→ Task item
A word-for-word copy of the records below is needed, without the images.

── Excerpted data

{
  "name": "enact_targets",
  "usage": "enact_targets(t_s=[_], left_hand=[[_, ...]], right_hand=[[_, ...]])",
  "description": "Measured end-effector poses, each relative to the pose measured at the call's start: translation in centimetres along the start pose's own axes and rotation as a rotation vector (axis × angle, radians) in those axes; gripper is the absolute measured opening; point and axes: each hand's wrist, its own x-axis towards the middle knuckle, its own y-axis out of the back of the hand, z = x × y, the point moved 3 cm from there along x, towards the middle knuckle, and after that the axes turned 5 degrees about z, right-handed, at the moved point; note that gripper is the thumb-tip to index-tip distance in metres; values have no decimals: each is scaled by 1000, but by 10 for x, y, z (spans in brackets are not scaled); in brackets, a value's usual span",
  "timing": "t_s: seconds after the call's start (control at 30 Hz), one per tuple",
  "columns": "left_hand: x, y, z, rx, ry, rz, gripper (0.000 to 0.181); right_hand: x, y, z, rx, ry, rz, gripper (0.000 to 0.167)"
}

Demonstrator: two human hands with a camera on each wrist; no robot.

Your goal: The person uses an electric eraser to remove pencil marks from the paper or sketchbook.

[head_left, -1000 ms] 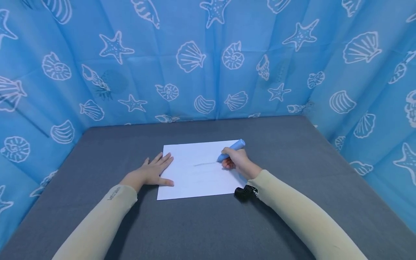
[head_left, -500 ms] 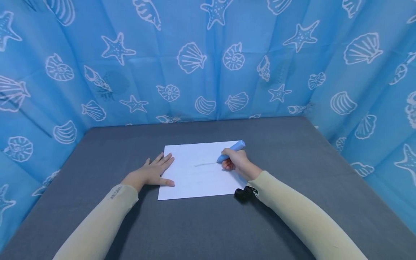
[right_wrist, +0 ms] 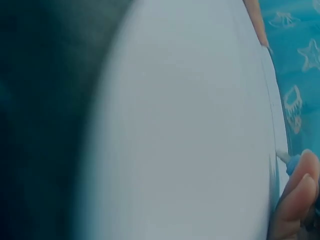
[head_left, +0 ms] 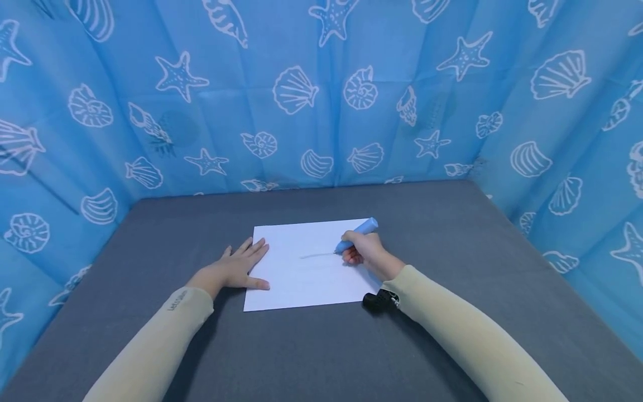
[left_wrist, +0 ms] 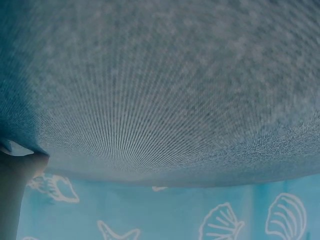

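Observation:
A white sheet of paper [head_left: 296, 287] lies flat in the middle of the table. My left hand [head_left: 233, 269] rests on its left edge, fingers spread straight and thumb on the paper. My right hand [head_left: 368, 249] grips a thick blue marker [head_left: 365, 226], tilted with its tip down on the sheet. From that tip a thin grey line [head_left: 316, 255] runs leftward across the paper. In the right wrist view the marker's tip [right_wrist: 283, 156] touches the paper beside my curled fingers [right_wrist: 299, 197]. The left wrist view shows only a bit of the left hand [left_wrist: 27, 165].
A dark grey cloth [head_left: 311, 357] covers the table. Blue curtains [head_left: 321, 134] with white shells and starfish stand behind and on both sides. A small black device [head_left: 380, 301] sits under the right wrist, by the paper's lower right corner.

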Motion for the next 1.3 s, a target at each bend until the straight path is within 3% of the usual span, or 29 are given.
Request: enact_targets(t_s=[0.83,1.3], left_hand=[[0,-3,-2,-6,-4,16,112],[0,-2,0,3,-3,16,111]], right_hand=[[1,3,1,-3,-35,35,25],[-2,4,1,-37,-16,10,26]])
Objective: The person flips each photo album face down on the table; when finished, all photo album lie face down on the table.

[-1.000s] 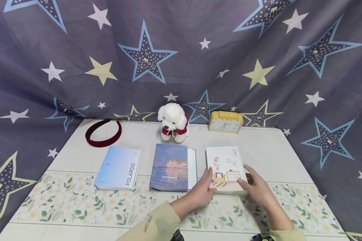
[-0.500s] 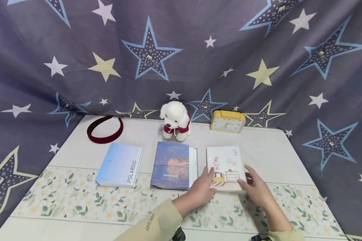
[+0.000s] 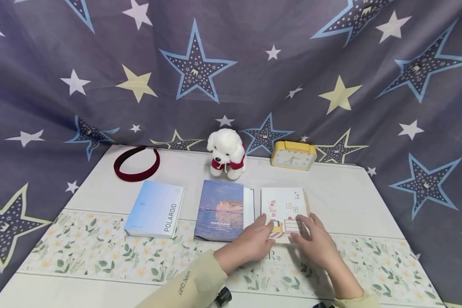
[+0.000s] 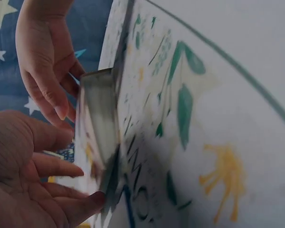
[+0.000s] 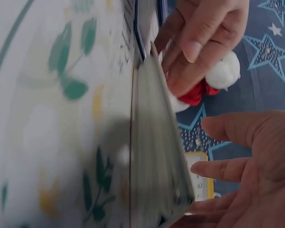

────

→ Your response
{
  "name": "enact_targets",
  "usage": "enact_targets(t_s=[_], left_hand=[[_, ...]], right_hand=[[_, ...]])",
  "description": "Measured end-effector poses, each relative to the pose measured at the call's start: translation in centimetres along the start pose's own axes and rotation as a rotation vector (axis × angle, radians) in those axes; gripper is the absolute measured opening; point and axes: each hand's wrist, its own x-axis towards the middle knuckle, its own y-axis out of the back of the hand, z = x × y, the point moved 3 cm from there along x, towards the middle knuckle, and after that the axes turned 5 degrees about z, right-handed, at the moved point; note that gripper is the thumb-tip to index-tip distance in metres; values have no decimals: each is scaled by 1000, but by 10 for x, y, z (spans in brackets are not scaled); in brackets, a value's usual span",
  "timing": "t_s: seconds after the call's start (control at 30 Hz), one per tuple",
  "columns": "left_hand: x, y, z, rx, ry, rz, gripper (0.000 to 0.181); right_hand: x, y, z, rx, ry, rz, gripper (0.000 to 0.167)"
}

Demonstrator: two human hands with a camera on each wrist; no robot.

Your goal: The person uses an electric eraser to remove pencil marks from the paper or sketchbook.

[head_left, -1000 ms] 
[head_left, -500 ms] 
[right_wrist, +0 ms] 
[head_left, +0 ms] 
[left_wrist, +0 ms] 

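Observation:
A white sheet of paper [head_left: 296, 287] lies flat in the middle of the table. My left hand [head_left: 233, 269] rests on its left edge, fingers spread straight and thumb on the paper. My right hand [head_left: 368, 249] grips a thick blue marker [head_left: 365, 226], tilted with its tip down on the sheet. From that tip a thin grey line [head_left: 316, 255] runs leftward across the paper. In the right wrist view the marker's tip [right_wrist: 283, 156] touches the paper beside my curled fingers [right_wrist: 299, 197]. The left wrist view shows only a bit of the left hand [left_wrist: 27, 165].
A dark grey cloth [head_left: 311, 357] covers the table. Blue curtains [head_left: 321, 134] with white shells and starfish stand behind and on both sides. A small black device [head_left: 380, 301] sits under the right wrist, by the paper's lower right corner.
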
Motion for the next 1.3 s, a target at each bend until the straight path is within 3% of the usual span, or 29 are given.
Request: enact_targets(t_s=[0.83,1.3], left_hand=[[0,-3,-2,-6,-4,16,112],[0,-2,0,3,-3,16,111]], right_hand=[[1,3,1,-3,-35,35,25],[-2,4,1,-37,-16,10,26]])
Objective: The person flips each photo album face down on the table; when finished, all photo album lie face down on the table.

[-1.000s] 
[-0.500s] 
[+0.000s] 
[+0.000s] 
[+0.000s] 

Whatever the exercise asked has now been answered.